Work order ::
Filter the records below for the word "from". Keep each line that has it.

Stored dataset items
——————————
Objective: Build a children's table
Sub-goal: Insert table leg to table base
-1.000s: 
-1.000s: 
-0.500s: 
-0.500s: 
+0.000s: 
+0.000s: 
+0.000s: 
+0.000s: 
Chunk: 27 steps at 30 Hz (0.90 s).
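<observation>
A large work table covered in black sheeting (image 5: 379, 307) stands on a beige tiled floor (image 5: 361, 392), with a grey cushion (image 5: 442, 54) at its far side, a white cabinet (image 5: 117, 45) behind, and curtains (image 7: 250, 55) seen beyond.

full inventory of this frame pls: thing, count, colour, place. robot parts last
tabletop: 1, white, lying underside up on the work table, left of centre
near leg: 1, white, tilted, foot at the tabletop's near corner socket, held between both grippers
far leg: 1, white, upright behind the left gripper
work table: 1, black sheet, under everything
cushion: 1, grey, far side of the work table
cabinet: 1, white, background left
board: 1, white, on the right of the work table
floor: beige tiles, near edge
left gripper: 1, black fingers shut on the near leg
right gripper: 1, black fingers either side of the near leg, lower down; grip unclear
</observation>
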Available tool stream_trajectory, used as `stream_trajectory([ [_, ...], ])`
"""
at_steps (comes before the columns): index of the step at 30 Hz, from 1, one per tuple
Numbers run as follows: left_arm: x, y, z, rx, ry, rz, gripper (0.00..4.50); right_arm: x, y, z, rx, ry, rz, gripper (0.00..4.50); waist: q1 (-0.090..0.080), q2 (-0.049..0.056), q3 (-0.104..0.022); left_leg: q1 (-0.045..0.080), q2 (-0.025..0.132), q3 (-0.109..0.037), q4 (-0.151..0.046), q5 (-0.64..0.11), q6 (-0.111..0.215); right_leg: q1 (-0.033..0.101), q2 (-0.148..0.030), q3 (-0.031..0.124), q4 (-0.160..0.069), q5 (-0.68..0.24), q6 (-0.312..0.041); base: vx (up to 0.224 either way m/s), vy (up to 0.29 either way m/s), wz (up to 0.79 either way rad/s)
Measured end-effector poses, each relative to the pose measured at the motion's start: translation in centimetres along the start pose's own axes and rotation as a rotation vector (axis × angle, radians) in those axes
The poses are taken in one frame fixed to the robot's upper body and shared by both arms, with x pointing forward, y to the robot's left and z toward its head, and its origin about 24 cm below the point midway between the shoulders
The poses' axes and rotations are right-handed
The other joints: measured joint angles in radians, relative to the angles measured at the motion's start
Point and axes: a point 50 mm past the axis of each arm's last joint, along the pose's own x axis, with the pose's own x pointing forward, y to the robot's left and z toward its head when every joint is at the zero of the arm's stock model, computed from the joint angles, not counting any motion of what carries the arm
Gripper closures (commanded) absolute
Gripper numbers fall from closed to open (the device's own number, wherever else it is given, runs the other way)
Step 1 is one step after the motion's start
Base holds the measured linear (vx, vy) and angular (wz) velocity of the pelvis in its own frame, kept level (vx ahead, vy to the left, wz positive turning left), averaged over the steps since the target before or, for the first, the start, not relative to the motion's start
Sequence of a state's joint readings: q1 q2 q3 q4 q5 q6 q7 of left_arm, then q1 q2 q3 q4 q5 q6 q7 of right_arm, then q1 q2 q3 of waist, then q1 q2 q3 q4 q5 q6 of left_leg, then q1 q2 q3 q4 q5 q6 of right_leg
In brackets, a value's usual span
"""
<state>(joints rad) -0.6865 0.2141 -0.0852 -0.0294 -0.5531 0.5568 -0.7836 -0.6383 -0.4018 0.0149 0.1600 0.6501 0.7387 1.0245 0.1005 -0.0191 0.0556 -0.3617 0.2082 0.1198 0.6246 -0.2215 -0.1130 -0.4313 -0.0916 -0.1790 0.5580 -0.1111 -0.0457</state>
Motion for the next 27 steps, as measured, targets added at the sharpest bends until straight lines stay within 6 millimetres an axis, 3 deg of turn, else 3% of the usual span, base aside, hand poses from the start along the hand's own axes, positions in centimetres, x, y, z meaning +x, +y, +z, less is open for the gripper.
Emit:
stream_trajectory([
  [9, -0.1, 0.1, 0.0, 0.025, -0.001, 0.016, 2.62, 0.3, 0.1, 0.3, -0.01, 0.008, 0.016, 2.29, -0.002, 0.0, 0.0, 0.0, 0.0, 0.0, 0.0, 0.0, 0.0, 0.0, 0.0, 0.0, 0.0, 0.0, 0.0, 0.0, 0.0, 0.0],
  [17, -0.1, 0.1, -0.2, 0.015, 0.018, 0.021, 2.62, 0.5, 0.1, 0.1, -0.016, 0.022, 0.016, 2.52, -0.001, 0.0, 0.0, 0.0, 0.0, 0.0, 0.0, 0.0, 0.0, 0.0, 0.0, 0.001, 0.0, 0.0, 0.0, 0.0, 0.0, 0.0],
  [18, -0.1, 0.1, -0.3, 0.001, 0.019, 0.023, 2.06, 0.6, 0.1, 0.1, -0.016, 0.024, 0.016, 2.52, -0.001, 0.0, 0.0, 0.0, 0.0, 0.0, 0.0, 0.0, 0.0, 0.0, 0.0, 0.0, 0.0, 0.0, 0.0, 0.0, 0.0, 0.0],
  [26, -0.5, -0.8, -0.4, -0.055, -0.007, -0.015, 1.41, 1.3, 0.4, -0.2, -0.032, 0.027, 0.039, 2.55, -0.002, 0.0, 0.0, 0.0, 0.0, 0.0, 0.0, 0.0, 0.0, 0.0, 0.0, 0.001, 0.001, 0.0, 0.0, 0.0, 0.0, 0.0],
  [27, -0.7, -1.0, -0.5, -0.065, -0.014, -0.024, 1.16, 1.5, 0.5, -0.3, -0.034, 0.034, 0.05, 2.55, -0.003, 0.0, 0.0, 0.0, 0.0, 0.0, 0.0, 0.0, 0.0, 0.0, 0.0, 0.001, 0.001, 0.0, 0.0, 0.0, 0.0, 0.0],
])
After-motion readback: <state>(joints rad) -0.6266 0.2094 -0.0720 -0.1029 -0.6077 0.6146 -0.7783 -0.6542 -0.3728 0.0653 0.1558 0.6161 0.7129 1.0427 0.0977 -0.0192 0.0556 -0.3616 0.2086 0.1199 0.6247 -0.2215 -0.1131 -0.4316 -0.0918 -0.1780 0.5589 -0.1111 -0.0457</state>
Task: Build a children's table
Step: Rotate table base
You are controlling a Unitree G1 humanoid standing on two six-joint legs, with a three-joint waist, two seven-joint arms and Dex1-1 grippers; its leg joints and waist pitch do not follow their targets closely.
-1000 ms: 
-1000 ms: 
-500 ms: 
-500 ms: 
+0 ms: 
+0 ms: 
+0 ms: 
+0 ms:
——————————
Final answer ::
at_steps (comes before the columns): index of the step at 30 Hz, from 1, one per tuple
Point and axes: a point 50 mm past the axis of each arm's last joint, along the pose's own x axis, with the pose's own x pointing forward, y to the robot's left and z toward its head when every joint is at the zero of the arm's stock model, computed from the joint angles, not counting any motion of what carries the arm
Gripper numbers fall from closed to open (the device's own number, wherever else it is given, runs the other way)
Motion for the next 27 steps, as measured, targets added at the sharpest bends until straight lines stay within 6 millimetres an axis, 3 deg of turn, else 3% of the usual span, base aside, hand poses from the start along the hand's own axes, positions in centimetres, x, y, z meaning +x, +y, +z, less is open for the gripper.

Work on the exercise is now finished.